■ **Required work**: Filter these entries, keeping only lines that hold the word "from".

====

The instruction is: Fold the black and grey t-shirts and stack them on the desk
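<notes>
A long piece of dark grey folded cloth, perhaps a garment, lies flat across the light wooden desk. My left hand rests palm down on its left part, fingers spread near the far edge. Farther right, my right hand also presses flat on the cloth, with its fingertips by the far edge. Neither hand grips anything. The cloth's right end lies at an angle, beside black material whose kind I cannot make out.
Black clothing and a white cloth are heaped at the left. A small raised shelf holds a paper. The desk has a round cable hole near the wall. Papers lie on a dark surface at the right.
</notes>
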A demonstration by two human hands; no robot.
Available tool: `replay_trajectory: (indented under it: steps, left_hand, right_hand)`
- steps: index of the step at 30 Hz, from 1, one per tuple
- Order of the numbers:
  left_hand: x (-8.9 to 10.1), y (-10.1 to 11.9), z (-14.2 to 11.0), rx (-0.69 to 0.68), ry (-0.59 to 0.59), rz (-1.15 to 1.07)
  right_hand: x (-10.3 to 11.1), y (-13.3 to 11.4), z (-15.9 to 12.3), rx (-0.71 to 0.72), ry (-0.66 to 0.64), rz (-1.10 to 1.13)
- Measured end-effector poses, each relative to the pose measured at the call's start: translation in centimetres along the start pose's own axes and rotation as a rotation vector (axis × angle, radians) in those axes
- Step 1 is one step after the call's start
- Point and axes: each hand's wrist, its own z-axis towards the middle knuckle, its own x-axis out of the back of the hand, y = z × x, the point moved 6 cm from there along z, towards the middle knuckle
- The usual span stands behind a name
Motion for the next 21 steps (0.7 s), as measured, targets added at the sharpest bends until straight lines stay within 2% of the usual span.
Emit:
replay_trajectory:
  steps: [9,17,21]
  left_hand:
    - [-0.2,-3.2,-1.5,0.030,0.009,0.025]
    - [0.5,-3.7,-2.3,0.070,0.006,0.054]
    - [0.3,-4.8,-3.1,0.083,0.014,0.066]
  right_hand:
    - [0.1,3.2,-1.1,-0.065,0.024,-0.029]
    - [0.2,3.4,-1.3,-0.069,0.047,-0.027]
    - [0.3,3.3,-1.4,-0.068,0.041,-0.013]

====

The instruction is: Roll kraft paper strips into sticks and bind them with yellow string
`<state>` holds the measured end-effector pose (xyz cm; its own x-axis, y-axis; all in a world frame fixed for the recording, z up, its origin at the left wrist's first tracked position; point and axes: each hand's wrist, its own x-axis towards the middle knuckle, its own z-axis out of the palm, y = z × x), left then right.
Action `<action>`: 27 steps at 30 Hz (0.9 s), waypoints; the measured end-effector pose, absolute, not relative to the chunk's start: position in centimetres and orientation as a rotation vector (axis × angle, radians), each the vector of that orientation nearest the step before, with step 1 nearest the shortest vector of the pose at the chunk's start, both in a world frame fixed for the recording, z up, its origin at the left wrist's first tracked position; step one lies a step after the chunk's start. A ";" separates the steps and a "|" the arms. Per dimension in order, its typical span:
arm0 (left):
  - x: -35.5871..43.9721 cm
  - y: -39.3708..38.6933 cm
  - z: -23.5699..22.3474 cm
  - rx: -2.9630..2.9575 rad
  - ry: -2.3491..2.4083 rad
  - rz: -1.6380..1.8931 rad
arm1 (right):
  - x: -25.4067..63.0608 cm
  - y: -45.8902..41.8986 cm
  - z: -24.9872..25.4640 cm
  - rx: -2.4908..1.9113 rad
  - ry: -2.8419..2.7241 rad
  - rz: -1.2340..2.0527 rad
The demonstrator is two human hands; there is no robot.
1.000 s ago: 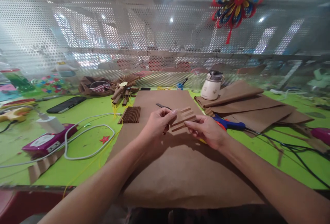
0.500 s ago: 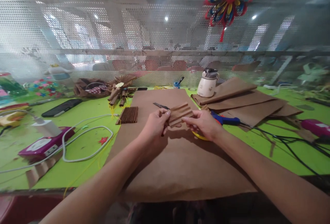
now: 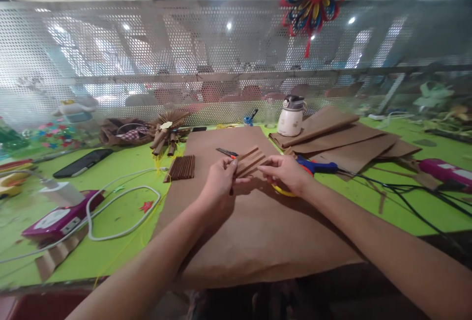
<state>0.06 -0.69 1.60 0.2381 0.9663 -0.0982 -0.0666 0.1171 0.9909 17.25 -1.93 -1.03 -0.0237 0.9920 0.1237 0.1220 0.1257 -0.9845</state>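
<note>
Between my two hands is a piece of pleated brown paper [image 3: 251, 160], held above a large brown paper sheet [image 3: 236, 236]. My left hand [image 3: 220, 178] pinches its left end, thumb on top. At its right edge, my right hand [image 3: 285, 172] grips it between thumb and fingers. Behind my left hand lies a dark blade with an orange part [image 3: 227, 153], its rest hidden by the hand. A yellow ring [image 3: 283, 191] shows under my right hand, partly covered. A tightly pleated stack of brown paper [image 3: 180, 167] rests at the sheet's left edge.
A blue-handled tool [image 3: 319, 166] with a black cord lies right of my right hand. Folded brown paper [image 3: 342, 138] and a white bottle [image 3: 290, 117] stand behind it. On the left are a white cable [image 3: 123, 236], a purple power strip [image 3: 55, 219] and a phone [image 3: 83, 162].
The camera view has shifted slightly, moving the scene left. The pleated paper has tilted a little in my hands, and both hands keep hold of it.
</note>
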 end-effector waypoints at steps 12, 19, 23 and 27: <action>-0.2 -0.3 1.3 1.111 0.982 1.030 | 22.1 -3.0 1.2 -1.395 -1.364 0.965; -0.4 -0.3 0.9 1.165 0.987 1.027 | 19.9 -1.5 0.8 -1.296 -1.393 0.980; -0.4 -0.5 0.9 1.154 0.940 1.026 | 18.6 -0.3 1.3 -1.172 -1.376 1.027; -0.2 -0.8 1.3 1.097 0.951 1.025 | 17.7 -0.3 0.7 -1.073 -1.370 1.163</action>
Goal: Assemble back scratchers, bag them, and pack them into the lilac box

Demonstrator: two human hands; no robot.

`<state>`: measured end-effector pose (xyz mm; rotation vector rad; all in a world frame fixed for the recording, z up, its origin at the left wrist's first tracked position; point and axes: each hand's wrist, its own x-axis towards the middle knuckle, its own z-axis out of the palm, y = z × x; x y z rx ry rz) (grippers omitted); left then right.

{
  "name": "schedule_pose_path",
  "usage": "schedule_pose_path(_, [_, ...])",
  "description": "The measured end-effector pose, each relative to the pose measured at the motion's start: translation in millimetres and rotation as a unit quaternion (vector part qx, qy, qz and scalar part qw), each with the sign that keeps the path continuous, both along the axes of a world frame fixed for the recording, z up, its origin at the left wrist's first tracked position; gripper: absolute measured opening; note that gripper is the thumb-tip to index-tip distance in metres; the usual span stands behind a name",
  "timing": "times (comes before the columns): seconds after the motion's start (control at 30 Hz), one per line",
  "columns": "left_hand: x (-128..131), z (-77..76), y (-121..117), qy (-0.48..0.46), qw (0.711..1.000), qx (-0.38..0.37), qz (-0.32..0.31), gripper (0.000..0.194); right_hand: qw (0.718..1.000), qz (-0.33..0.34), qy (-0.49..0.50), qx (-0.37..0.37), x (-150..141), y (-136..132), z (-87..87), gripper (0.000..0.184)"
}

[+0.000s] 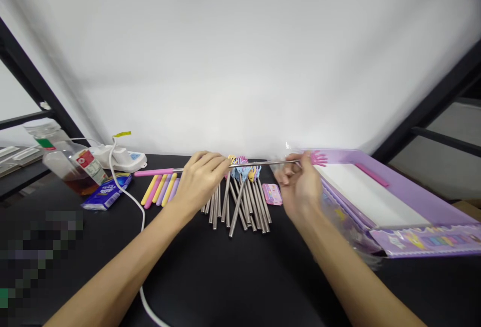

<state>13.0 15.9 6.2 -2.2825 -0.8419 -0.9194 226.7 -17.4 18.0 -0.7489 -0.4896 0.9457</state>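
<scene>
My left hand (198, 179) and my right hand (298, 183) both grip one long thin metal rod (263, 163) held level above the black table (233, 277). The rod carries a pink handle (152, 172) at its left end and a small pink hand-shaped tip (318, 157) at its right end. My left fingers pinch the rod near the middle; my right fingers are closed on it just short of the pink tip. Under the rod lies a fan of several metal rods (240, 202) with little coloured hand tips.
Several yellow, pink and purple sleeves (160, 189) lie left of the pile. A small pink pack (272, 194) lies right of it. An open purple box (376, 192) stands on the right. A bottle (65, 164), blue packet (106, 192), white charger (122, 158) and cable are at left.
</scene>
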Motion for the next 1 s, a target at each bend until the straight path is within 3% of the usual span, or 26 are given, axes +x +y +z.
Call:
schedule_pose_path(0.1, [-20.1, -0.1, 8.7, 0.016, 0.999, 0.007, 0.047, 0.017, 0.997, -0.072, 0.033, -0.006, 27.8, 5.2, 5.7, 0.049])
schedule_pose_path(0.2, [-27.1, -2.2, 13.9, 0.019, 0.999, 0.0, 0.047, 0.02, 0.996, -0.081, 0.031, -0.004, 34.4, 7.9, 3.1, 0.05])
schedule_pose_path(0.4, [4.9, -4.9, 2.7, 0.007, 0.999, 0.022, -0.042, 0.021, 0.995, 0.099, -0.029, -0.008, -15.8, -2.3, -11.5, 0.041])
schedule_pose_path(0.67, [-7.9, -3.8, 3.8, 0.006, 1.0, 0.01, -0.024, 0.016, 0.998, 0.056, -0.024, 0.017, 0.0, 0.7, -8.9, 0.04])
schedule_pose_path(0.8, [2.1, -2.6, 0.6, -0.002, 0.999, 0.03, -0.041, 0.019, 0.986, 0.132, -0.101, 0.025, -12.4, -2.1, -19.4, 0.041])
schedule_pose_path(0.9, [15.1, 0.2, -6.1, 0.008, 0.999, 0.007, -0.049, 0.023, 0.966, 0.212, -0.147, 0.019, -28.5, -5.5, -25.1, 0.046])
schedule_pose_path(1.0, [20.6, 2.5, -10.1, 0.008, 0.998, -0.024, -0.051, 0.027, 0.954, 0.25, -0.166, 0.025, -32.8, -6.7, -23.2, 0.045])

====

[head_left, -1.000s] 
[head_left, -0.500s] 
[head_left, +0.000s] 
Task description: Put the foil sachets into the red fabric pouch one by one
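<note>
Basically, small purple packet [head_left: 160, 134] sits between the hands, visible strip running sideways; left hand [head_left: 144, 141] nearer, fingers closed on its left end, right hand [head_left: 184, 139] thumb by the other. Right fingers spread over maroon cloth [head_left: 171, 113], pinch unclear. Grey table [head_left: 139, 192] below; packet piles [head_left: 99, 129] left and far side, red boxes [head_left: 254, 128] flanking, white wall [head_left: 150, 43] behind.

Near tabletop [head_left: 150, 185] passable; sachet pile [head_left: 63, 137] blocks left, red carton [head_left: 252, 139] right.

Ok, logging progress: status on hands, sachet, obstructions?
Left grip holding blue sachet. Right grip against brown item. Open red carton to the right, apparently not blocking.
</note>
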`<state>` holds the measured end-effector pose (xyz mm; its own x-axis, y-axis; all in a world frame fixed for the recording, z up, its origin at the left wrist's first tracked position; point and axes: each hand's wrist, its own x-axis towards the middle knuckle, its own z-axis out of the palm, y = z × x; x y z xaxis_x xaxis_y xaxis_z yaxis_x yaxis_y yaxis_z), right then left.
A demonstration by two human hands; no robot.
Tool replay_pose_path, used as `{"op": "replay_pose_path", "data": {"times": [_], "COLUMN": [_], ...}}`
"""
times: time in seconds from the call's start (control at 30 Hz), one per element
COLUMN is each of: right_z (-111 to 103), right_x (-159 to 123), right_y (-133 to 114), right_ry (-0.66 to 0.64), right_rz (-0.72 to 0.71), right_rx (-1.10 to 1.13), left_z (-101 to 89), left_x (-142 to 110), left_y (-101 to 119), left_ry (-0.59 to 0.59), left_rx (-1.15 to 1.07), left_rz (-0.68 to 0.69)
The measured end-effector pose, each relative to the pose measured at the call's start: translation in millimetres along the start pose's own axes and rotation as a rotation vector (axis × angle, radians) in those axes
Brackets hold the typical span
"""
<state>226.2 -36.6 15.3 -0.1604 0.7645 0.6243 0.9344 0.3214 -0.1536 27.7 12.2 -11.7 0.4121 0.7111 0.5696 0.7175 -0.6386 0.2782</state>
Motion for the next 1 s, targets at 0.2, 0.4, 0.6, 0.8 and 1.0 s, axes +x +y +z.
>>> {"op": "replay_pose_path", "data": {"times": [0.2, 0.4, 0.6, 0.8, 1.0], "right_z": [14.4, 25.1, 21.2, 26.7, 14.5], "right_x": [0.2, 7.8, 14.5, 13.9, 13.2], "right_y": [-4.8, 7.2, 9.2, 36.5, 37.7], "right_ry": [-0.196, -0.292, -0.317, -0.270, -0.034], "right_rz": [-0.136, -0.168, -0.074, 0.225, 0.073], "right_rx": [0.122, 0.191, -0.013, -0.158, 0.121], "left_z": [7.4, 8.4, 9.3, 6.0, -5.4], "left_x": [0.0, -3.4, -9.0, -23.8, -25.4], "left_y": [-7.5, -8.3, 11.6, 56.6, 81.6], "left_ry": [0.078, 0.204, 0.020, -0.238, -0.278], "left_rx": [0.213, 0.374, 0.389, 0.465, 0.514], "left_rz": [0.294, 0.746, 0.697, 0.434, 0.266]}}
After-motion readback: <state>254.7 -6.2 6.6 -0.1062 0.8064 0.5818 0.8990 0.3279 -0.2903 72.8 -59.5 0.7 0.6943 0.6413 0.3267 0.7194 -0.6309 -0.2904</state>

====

■ **Exercise output**:
- steps: index of the step at 30 Hz, from 1, one per tuple
- Point and axes: each hand's wrist, its own z-axis towards the middle knuckle, its own x-axis out of the back of the hand, y = z × x, the point moved 6 cm from there along z, towards the middle knuckle
times: time in seconds from the call's start (control at 30 Hz), one per element

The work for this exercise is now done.